Reviewed Apr 23, 2026

There is a moment in Hard Boiled when Chow Yun-Fat skeet-shoots a motorcycle out of the air. The rider has launched himself like a guided missile. Chow, wielding a shotgun, hits the gas tank. The bike explodes in a fireball and crashes behind him. He doesn’t look back. Of course he doesn’t.

In a lesser film, you’d roll your eyes, but John Woo’s 1992 Hong Kong action picture earns its excess. Set in a world of arms dealers, undercover cops, and men who solve problems with large-caliber firearms, its plot is dense but inevitable. Chow plays Tequila, an obsessive inspector trying to dismantle a gun-running syndicate. His methods are effective but his superior hates them. He doesn’t bring in witnesses. He brings in bodies.

On the other side of the law—barely—is Alan, played by Tony Leung Chiu-wai, an assassin working for one triad boss while being courted by another.

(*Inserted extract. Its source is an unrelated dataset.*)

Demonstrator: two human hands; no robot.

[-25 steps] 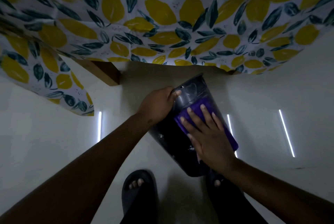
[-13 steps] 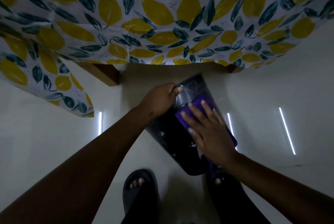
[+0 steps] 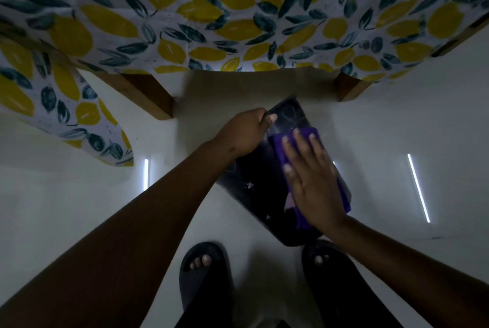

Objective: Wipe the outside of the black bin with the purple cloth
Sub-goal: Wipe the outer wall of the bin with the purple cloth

The courting boss is Johnny Wong, played by Anthony Wong with the cheerful menace of a man without a conscience. Alan takes Wong’s offer, helps him raid his old boss’s arsenal, and sets a trap. Tequila, tipped off through his own channels, crashes the party. Bullets fly.

Lots of bullets.

That the film works beyond its gunfights is a credit to its three leads. Chow Yun-Fat is movie-star charismatic in the way of Clint Eastwood and Steve McQueen, but warmer. Anthony Wong makes villainy look like a reasonable career choice. But the surprise is Leung Chiu-wai. His Alan is a man being crushed between two millstones, and Leung underplays it beautifully—a Hawksian professional—no speeches, no tears. He simply does his job and lets the anguish leak through the cracks. Where Chow and Wong play the extremes, Leung plays the middle, and the film is smarter for it.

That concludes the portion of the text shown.